Pues porque el socialista Sánchez eligió hace ya tiempo el ‘bando‘ de los golpistas, convirtiendo al PSOE en socio de referencia de los separatistas que quieren romper España.

Primero los indultos, luego la amnistía y ahora la connivencia en esta segunda fuga.

Bolaños se sacude toda responsabilidad y señala a los Mossos como si Cataluña fuera ya otro país y obviando que el control de fronteras es todavía una competencia estatal y que la Guardia Civil y la Policía Nacional todavía tienen una cierta presencia en la región.

Ya ni siquiera sorprende que el titular de la cartera de Interior, Fernando Grande-Marlaska, esté desaparecido y no se crea en la obligación de dar explicaciones sobre un espectáculo que le concierne más a él que a las autoridades (por llamarlas de alguna manera) de Cataluña.

Las explicaciones de los responsables políticos y operativos de los Mossos son patéticas.

Han desgranado, en una rueda de prensa ridícula, una sucesión de excusas peregrinas: que si se puso un sombrero, que si luego lo cambió por una gorra como la de Rull, que si una silla de ruedas, que si JUNTS hizo un ‘muro humano‘ que impidió su apresamiento, que si cambió a rojo un semáforo…

Obviando los muy majaderos que los periodistas, los fotógrafos y hasta viandantes, captaron en sus cámaras -como se comprueba en el vídeo adjunto- a Puigdemont caminando tan tranquilo y sin apenas compañía por las calles de Barcelona.

Los Mossos, que son parte del problema, al menos han salido a dar ‘sus‘ explicaciones, cosa que no ha hecho el Gobierno Sánchez, que se ha limitado a descargar toda la responsabilidad en el fiasco de la policía autonómica catalana, cuando ni el CNI, ni la Guardia Civil, ni la Policía Nacional han hecho nada y ni recibieron orden alguna al respecto.

El CNI hace meses que ni monitorea las andanzas del fugado y la Guardia Civil, que sigue traumatizada por el espantoso de Barbate y sin aclara como pudo mandar a la muerte a dos de los suyos, ni está ni se la espera.

El sanchismo ha asumido a pies juntillas y mansamente el concepto de ‘lawfare‘ de sus socios separatistas.

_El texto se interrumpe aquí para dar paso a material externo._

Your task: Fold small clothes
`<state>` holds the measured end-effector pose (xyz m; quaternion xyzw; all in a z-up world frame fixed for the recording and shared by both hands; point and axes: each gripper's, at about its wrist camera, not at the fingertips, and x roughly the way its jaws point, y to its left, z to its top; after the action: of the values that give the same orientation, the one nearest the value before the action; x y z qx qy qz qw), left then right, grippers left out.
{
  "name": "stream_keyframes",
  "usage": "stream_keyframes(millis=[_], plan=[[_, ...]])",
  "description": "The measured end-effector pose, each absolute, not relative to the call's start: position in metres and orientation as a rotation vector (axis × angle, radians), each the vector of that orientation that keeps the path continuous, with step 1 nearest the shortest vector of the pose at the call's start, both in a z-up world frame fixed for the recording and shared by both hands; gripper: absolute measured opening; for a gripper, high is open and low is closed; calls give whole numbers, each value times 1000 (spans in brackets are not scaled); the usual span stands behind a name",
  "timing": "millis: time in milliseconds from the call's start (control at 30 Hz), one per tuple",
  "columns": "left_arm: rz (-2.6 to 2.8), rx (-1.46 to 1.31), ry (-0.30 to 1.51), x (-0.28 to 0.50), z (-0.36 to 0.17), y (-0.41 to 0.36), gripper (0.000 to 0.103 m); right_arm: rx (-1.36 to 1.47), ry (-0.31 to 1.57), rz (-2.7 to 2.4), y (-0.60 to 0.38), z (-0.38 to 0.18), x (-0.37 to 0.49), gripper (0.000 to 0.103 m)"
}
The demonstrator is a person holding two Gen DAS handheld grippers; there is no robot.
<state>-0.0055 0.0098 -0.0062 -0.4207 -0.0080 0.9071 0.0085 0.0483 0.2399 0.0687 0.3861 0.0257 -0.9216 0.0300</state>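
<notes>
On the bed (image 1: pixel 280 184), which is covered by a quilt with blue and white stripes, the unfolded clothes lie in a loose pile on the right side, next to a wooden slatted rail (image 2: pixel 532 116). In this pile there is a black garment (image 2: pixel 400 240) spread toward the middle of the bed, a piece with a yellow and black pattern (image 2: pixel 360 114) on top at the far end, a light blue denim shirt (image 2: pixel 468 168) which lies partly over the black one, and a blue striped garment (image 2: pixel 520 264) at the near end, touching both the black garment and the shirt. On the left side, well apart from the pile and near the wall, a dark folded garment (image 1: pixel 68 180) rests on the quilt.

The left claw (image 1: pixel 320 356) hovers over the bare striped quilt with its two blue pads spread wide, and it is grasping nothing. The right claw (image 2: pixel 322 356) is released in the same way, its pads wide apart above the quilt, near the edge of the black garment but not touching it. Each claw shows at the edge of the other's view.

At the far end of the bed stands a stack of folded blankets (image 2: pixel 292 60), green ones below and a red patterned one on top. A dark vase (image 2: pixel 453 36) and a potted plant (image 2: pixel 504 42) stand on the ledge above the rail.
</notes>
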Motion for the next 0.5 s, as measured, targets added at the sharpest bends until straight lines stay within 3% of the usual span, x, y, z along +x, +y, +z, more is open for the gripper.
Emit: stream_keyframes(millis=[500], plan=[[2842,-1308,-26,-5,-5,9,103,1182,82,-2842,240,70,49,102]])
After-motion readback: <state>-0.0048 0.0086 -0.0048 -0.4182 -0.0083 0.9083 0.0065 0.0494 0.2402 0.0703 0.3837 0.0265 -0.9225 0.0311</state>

Cuando a Sánchez, su recua de ministros o sus ovinos diputados no les gusta las providencias o autos de los jueces emiten, no solo no colaboran con los magistrados, sino que les atacan.

Esto se ha evidenciado con la ‘cacería‘ dispuesta por parte del Ejecutivo Frankenstein contra el juez que investiga a Begoña Gómez por delitos de corrupción en los negocios y tráfico de influencias.

Sánchez tiene un control asfixiante sobre la Fiscalía y el Tribunal Constitucional (trufado de excolaboradores directos de La Moncloa), y ahora pretende que todo el estamento judicial baile al son que marcan él, su parienta y su hermano músico.

Lo ocurrido en el Arco del Triunfo de Barcelona y la reacción posterior de los responsables de este enorme y grave fiasco es de vergüenza.

Para toda España y para los españoles de bien.